Mario A. Garcia
Eng. 1301
Trang Phan
9/7/2010
SQR 2: Peer Response: Teaching Specific Revision Suggestions
SUMMARY: This article immediately reminded me about my junior year in high school. While getting prepared for our TAKS test we would practice by writing short answer questions and writing essays about certain topics. There was only one way that we were going to get better at doing this and the only way was to be critiqued by our fellow students. This article talks about how helpful another student’s response can be to someone, when they provide the correct feedback and don’t hold back with what you really want to hear. There are many techniques that can be used to make something better. There is PQP, which stands for praise, question and polish. With PQP you can gather group members and read aloud while others follow along. The oral reading can help you individually, because you can find changes that you will want to make while you are reading along. Student’s responses fall into three categories; Vague, General, but Useful, and Specific. The highest percentage for these categories was given to, General, but Useful, because the idea to help is there but it is not fully captured by the person to whom it is being said. There is a system to help improve a peer response and it involves total class activities, small-group activities, individual work, and follow ups that help improve what you are trying to get across to someone else. When this system is being performed it makes it easier for, the person being told what to improve on, to make their changes because they are more understandable. Statistically speaking when this is done the percentages of the categories general, but useful and specific were the highest while vague responses decreased dramatically.
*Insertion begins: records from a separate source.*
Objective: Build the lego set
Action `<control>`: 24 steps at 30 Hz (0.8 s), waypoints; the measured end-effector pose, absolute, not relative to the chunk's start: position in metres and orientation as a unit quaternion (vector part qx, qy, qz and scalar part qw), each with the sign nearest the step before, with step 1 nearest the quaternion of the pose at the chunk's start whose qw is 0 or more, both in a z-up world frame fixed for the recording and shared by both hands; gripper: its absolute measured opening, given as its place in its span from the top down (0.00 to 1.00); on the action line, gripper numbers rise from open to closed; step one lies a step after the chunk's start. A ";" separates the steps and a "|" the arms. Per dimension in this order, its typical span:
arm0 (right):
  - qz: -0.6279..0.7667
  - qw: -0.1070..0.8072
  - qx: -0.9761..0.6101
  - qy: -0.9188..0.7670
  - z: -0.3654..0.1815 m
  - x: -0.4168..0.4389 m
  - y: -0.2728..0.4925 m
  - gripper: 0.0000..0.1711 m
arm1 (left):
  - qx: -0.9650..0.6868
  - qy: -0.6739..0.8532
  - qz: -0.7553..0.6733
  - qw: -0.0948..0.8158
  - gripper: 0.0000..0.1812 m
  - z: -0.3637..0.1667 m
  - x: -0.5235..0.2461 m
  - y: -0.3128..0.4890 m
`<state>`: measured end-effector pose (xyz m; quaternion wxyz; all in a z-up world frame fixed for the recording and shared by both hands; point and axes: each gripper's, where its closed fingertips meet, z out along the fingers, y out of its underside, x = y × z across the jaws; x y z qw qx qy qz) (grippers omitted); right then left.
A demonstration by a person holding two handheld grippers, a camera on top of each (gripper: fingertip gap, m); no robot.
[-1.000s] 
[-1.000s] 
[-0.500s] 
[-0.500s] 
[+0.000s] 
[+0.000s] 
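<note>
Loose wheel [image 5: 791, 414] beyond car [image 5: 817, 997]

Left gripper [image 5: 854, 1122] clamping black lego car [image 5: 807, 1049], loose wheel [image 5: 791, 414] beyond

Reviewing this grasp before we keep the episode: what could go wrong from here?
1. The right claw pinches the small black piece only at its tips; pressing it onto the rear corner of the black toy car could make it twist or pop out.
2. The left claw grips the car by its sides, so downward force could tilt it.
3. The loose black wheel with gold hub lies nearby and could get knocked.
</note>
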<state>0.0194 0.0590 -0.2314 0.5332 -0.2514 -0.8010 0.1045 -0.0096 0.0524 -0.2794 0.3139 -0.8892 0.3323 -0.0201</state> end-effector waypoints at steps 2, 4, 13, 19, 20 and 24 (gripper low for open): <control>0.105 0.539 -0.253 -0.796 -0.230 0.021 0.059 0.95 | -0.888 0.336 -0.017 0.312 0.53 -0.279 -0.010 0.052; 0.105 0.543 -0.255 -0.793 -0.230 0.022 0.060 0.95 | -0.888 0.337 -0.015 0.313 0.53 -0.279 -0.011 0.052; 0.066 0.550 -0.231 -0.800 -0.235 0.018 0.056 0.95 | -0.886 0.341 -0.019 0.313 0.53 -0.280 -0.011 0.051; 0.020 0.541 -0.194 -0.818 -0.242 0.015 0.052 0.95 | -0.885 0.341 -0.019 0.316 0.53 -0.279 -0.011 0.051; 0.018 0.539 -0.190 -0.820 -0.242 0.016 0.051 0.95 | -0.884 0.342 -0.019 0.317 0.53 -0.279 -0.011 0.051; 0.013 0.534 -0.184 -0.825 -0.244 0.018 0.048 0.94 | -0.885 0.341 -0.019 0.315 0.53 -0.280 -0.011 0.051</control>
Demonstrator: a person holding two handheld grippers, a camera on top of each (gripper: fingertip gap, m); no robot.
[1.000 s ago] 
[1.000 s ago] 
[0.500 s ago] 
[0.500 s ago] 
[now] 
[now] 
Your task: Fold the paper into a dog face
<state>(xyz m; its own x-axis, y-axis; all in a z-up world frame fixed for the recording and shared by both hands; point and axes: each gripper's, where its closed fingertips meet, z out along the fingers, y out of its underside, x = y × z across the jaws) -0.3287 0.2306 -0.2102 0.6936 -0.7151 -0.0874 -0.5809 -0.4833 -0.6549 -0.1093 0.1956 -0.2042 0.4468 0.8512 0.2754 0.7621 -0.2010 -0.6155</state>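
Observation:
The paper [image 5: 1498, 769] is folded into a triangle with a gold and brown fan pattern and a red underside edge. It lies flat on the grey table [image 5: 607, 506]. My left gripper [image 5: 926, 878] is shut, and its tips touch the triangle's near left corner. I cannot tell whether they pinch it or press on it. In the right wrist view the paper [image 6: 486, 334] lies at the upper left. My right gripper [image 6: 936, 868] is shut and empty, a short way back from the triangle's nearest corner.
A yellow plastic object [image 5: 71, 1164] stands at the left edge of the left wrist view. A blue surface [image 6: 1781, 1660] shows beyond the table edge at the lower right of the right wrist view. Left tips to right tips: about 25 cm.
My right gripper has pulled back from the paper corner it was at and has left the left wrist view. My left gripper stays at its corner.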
QUESTION: What are the three levels of categorization which student’s response’s fall into? How can the statistics that conform to each level be improved for the highest level, and decreased for the lowest?
RESPONSE: There are three levels of categorization for student’s responses are vague, general, but useful, and specific. Vague comments are “full of generalities, providing little or no specific direction for revision or transfer through praise.” General, but useful comments are “still too general but provide some direction for revision.” Specific comments “provide the writer specific direction for revision.” From these three levels, vague comments are the least useful and specific comments are the most useful responses when a student is going to critique a paper. This may be so but the level that is used most in students is general, but useful. It is statistically proven, in a consensus, that fifty three percent of comments were general, but useful. Even though this may be a high statistic for comments that can give some help to others, it would be better to have a higher percentage than twenty eight for specific comments. In order to increase the percentages for specific comments there were many activities that can take place to make the comments more useful to those who are getting them. There are total class activities in which the class decides which comment is more useful from four options that have been given to them. Small group activities are performed after a class activity. Groups are made of three or four people and they “explain why each response was ‘effective’ or ‘not effective’ in the light of generalizations derived from the [total] class activity.” Students then work individually to make “three ineffective responses from the group activity sheet and to compose a specific response that would make each comment useful to the writer.” When another consensus was made three weeks later with the same students the statistics dropped from nineteen percent to fourteen percent for vague, from fifty three percent to forty four percent for general, but useful, and rose from twenty eight percent to forty two percent for specific. Therefore if you want to increase your way of commenting on others people’s papers in order to help people out as much as possible.